◆ The records ◆
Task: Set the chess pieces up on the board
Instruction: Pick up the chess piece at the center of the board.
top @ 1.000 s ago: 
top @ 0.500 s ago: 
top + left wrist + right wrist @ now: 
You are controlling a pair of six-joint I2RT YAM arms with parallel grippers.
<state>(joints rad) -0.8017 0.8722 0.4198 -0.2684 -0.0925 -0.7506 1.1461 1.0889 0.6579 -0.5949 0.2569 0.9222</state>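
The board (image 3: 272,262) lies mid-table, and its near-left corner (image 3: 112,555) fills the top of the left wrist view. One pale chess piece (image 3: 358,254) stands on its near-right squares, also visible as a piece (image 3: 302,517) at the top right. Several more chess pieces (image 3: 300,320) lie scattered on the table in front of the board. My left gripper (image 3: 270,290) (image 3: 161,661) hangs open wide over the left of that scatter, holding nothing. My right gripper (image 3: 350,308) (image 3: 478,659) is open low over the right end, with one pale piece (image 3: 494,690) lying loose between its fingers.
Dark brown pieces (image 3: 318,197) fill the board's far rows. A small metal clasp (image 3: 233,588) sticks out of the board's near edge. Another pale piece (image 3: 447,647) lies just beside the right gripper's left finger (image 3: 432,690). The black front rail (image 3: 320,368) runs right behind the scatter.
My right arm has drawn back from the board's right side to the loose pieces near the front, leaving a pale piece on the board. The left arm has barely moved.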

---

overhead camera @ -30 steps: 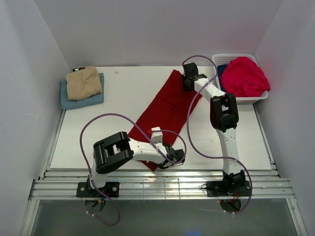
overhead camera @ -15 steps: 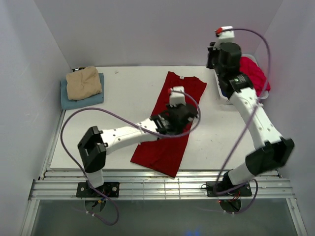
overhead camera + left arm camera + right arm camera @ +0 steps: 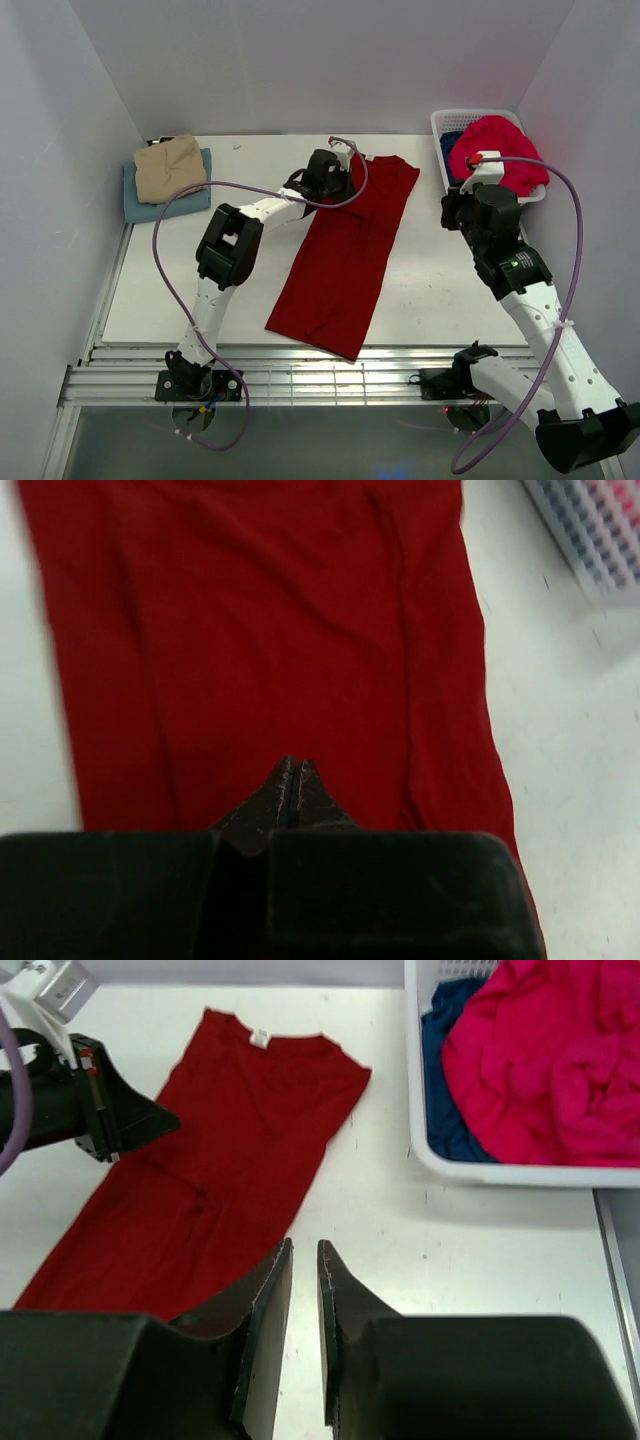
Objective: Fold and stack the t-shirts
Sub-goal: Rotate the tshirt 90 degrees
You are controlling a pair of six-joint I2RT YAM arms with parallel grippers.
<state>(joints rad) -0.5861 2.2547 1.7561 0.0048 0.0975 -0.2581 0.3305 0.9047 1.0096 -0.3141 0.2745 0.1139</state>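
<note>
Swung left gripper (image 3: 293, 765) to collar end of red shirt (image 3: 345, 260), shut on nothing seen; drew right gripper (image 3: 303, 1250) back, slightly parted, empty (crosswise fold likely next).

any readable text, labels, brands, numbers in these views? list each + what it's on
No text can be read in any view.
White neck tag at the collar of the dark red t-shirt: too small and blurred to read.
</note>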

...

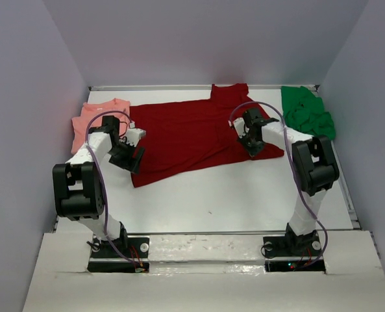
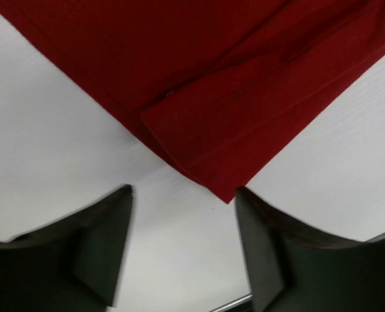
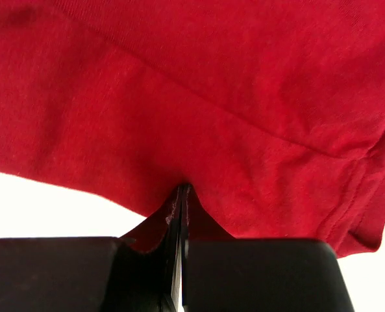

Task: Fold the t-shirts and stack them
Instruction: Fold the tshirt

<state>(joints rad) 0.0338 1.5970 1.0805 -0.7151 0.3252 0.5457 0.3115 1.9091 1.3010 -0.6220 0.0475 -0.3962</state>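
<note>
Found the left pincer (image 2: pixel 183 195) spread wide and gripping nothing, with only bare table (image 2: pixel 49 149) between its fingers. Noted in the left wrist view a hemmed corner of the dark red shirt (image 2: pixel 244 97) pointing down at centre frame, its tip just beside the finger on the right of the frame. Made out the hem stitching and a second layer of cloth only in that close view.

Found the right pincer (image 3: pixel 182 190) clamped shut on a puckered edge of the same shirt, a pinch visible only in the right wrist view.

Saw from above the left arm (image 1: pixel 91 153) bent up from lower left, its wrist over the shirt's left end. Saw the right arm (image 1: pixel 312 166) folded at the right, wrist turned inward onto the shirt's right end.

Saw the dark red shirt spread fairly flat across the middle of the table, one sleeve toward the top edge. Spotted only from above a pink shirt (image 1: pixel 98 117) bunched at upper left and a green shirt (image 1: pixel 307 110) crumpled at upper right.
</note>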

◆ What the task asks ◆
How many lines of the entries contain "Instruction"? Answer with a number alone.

◆ Answer space ◆
2